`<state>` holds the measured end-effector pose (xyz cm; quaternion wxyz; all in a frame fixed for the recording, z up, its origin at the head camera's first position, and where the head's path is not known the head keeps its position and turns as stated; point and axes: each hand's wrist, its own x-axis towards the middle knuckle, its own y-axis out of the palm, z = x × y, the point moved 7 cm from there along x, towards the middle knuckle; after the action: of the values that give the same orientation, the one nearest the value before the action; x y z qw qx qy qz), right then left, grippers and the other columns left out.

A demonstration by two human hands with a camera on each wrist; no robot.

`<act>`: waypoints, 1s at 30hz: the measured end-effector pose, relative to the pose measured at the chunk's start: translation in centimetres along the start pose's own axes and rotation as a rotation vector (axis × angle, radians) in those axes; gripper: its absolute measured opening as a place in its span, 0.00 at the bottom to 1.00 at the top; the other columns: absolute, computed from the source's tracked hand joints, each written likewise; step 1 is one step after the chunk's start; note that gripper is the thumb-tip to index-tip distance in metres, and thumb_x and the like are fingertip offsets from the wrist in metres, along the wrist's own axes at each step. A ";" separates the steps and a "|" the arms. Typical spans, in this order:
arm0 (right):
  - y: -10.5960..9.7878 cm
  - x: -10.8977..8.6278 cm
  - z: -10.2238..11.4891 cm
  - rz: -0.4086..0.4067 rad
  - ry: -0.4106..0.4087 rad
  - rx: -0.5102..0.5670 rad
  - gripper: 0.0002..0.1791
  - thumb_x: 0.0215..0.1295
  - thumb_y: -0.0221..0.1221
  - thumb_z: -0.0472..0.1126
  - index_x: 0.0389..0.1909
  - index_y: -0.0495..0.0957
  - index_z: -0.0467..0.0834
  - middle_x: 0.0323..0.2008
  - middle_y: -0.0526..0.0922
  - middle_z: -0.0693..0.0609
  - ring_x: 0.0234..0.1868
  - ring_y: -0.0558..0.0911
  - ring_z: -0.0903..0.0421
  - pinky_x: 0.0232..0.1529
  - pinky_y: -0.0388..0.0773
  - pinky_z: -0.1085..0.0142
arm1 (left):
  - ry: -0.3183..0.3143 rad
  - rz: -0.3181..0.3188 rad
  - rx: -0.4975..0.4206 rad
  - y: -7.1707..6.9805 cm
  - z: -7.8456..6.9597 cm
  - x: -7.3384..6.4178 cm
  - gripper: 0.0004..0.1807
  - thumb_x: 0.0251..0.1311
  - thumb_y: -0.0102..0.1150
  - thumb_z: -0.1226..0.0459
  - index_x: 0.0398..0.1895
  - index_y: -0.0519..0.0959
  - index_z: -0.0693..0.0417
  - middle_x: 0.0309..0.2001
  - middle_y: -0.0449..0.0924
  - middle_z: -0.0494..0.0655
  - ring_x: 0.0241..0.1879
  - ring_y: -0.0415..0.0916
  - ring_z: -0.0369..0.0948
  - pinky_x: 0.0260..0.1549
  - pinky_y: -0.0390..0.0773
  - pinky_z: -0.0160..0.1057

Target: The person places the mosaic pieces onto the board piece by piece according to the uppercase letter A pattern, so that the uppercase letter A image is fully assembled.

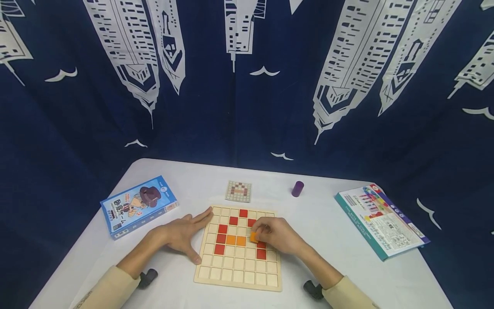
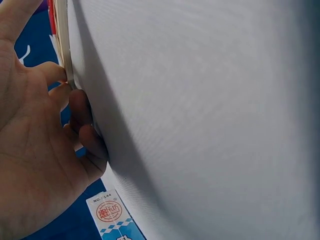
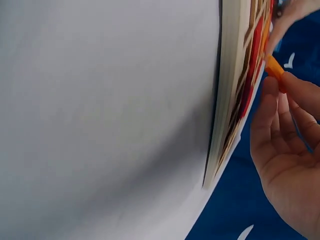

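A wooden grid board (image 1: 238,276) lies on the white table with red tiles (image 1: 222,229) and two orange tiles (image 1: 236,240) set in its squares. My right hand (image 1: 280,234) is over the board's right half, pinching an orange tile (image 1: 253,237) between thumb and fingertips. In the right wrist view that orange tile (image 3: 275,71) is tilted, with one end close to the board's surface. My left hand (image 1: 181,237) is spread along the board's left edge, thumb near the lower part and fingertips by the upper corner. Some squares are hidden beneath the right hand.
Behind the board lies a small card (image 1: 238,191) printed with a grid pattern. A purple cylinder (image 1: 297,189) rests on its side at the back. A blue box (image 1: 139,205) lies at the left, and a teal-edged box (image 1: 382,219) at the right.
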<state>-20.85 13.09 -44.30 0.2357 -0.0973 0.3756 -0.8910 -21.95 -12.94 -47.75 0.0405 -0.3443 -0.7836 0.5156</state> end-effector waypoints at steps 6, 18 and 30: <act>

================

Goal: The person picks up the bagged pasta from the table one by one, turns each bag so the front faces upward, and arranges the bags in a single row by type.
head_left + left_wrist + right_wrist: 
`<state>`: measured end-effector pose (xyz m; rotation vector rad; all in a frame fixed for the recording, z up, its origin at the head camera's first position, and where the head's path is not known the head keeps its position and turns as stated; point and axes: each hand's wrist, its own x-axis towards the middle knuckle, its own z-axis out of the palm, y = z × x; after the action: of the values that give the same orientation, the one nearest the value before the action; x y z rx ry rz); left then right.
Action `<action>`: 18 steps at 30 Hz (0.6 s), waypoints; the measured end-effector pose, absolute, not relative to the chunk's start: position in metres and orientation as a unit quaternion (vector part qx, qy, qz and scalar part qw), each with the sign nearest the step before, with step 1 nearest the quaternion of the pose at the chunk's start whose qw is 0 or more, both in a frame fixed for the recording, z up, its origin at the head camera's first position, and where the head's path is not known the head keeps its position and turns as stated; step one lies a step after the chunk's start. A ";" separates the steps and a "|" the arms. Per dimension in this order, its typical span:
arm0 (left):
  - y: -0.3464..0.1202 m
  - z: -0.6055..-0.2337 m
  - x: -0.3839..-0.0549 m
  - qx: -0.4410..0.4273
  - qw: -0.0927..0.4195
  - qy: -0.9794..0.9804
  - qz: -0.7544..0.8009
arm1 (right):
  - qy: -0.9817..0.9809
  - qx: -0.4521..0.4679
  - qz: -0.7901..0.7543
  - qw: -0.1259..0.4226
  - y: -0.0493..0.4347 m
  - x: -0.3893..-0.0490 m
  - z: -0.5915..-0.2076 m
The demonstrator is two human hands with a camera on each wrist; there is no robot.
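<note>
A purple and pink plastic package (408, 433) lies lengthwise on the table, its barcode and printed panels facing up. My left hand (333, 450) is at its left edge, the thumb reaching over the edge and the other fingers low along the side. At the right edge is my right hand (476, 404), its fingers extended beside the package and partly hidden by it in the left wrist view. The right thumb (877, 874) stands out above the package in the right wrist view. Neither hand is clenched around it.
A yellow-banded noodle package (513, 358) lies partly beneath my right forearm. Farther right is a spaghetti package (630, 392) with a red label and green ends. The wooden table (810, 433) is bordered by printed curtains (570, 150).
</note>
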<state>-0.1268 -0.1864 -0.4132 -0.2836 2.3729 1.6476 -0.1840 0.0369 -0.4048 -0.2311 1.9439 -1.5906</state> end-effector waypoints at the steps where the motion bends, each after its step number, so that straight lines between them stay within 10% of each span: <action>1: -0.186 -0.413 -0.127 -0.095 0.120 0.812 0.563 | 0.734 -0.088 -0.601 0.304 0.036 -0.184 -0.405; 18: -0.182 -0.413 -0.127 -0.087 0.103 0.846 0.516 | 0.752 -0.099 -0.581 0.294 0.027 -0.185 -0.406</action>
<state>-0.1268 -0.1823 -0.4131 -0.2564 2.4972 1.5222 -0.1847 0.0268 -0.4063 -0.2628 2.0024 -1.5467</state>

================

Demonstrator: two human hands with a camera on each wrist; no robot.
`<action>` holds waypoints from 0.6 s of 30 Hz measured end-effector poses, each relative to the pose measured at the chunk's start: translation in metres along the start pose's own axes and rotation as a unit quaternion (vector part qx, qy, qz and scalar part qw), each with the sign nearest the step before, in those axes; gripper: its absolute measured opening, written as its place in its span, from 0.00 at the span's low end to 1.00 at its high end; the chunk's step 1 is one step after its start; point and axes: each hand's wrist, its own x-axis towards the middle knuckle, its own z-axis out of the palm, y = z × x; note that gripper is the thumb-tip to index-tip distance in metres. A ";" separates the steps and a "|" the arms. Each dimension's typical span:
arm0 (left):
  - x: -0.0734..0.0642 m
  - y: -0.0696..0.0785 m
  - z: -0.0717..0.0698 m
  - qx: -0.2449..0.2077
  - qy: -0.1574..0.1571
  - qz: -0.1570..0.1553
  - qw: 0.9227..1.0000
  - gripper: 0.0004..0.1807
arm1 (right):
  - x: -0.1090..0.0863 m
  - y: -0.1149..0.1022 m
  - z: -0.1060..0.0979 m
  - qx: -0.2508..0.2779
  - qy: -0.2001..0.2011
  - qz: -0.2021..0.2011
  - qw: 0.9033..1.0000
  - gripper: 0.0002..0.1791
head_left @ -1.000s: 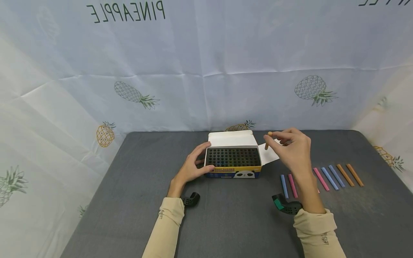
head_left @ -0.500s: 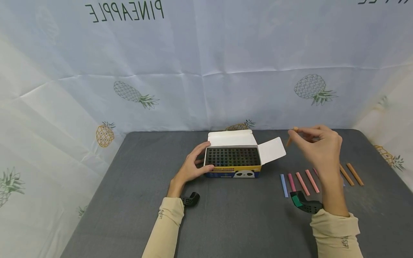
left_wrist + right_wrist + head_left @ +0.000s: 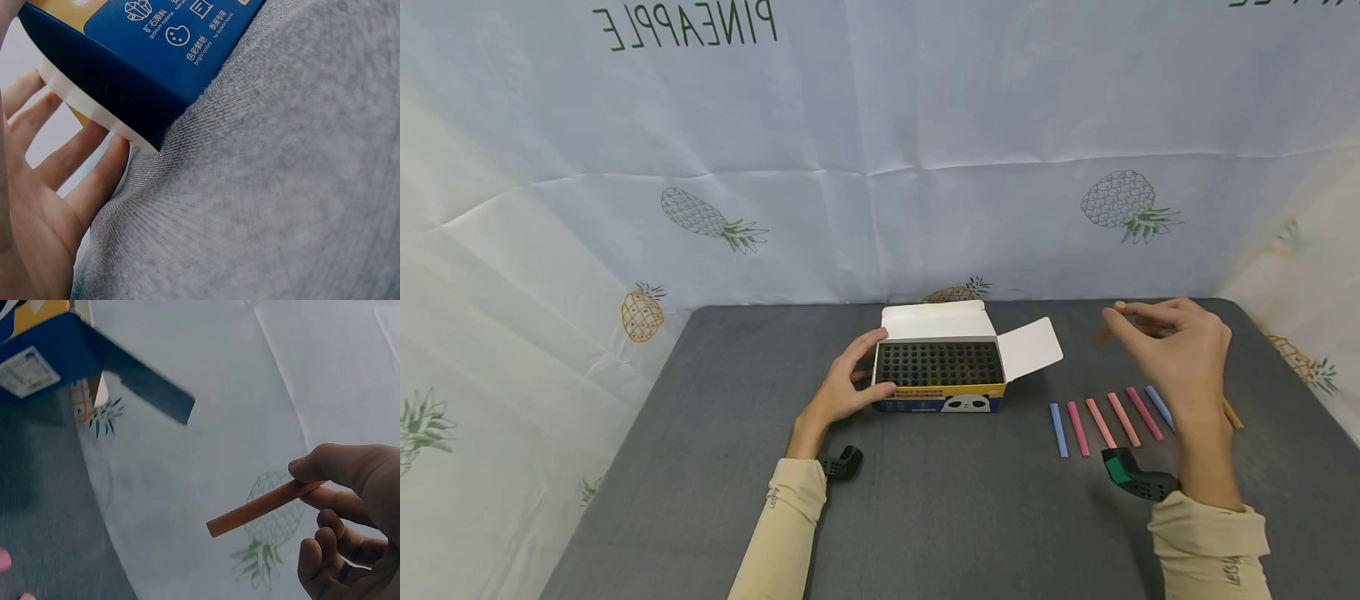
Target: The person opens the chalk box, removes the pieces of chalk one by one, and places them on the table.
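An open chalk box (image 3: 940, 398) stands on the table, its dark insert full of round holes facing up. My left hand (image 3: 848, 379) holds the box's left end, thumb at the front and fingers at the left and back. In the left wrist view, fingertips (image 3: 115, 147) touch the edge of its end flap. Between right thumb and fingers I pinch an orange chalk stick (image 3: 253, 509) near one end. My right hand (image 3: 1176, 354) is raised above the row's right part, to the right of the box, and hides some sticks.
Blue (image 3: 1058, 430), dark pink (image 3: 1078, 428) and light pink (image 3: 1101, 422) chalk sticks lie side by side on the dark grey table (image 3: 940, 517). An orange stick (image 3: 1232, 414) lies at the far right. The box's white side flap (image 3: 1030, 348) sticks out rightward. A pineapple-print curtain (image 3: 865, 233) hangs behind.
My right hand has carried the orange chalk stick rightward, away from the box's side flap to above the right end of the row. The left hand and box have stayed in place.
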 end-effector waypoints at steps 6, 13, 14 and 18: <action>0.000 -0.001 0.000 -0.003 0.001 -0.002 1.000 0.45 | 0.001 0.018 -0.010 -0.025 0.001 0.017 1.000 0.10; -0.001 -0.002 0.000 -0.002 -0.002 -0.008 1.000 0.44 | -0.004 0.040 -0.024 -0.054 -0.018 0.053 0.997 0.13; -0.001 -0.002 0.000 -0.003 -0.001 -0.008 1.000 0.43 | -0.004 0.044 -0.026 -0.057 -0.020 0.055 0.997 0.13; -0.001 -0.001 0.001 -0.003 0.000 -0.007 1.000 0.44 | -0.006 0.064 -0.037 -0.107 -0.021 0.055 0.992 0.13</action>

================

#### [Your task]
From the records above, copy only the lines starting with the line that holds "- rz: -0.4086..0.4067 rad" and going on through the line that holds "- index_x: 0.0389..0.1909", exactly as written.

#### [Written response]
  - rz: -0.4086..0.4067 rad
  - ry: -0.4106..0.4087 rad
  - rx: -0.5102..0.5670 rad
  - gripper: 0.0002..0.1791
  - thumb_x: 0.0215..0.1295
  - thumb_y: -0.0221..0.1221
  - thumb_z: -0.0472..0.1126
  - index_x: 0.0389..0.1909

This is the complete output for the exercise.